Power to the…Pharmaceutical Companies?

If the U.S. Supreme Court rules in favor of barring lawsuits against Food and Drug Administration-approved medications, pharmaceutical companies will be quite pleased. Earlier this year the Supreme Court reinterpreted a 1976 amendment that had originally been intended to protect the public against dangerous medical devices by requiring the FDA to review and approve such devices before they could be sold to the masses. The reinterpretation led the Supreme Court to bar lawsuits against FDA-approved medical devices. Now the Supreme Court may extend this ruling to FDA-approved drugs. If this happens, some tens of thousands of lawsuits will be dismissed, and the public will have no recourse or protection when harmed by pharmaceuticals.

Pharmaceutical companies and their advocates argue that the FDA is filled with experts, and the decision as to whether a medication is safe or dangerous should be left to them. Juries, they argue, are made up of lay people, who most likely would not be able to make informed decisions about a prescription medication’s safety. Consumer rights groups, on the other hand, argue that the public deserves added protection and that lawsuits can bring to light new dangers or issues that the FDA was not aware of.

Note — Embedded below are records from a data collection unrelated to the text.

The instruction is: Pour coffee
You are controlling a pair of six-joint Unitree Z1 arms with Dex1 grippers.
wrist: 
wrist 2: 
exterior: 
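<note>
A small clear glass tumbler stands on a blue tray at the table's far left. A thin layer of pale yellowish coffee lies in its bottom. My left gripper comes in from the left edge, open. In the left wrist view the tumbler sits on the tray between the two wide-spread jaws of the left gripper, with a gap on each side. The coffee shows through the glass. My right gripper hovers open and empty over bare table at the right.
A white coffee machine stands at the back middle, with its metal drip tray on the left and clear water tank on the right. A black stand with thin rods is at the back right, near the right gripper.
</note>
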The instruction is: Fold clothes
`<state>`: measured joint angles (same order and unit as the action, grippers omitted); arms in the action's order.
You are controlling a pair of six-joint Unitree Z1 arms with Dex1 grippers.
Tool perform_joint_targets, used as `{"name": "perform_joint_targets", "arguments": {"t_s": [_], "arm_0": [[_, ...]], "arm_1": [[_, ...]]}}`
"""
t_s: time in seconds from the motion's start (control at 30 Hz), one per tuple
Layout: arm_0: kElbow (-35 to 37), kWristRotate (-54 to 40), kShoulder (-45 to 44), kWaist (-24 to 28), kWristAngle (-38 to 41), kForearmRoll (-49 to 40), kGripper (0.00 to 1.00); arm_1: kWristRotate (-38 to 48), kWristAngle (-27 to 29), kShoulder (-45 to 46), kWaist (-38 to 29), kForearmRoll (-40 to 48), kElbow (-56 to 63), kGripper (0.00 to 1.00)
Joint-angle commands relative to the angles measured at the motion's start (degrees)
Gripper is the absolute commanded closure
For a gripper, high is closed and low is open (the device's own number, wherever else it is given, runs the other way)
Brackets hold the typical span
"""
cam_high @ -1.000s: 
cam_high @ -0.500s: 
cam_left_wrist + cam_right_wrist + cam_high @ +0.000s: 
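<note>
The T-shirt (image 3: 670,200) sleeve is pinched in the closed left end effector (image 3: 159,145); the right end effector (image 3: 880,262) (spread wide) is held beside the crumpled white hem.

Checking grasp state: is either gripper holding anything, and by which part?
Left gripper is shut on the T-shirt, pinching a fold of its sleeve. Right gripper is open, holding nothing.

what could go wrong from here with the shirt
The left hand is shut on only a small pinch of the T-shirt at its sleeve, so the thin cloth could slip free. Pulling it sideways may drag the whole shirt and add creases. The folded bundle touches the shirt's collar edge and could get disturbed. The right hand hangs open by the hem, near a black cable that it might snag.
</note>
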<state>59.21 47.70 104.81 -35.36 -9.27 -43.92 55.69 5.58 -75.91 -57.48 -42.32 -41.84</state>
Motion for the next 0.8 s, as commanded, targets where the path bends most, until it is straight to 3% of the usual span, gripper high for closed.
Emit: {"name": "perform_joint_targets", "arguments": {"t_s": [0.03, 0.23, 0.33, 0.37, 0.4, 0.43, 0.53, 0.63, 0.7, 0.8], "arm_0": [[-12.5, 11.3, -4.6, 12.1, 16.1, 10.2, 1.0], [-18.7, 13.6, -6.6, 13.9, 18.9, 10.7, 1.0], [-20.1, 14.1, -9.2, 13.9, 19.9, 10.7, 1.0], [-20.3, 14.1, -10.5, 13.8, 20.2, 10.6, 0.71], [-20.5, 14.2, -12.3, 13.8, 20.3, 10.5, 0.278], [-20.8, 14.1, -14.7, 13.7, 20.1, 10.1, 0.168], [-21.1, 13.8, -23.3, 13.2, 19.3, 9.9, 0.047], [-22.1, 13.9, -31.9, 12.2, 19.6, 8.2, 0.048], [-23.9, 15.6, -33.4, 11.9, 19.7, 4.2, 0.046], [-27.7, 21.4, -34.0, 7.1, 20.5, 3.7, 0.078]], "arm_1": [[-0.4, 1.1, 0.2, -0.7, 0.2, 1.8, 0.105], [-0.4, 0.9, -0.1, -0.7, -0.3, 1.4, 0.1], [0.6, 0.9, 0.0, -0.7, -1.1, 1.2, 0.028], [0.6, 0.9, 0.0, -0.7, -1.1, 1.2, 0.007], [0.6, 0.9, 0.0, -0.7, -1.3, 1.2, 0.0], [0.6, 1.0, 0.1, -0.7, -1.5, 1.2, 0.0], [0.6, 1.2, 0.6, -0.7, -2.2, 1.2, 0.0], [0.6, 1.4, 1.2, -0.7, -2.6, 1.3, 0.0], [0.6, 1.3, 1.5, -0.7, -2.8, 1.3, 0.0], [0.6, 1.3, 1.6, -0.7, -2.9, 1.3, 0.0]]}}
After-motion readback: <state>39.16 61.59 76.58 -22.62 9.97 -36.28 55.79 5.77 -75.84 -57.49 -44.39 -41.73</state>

The case the Supreme Court will rule on on November 3, 2008, involves a Vermont woman who suffered from severe headaches. She went to a clinic with a headache and was given Demerol for pain relief and Phenergan for nausea. Phenergan’s warning label indicates that extreme caution must be exercised if the drug is given via injection. Hitting an artery can cause extreme damage. The patient was given Phenergan via injection, and an artery was struck. As a result, the patient lost part of her arm and her hand due to gangrene. She filed a lawsuit against Wyeth, the maker of Phenergan, arguing that the company should have warned against injecting Phenergan in any situation. The case went to trial in Montpelier, Vermont, and the jury found in favor of the plaintiff. Wyeth, however, appealed, and that is the appeal on which the Supreme Court will rule.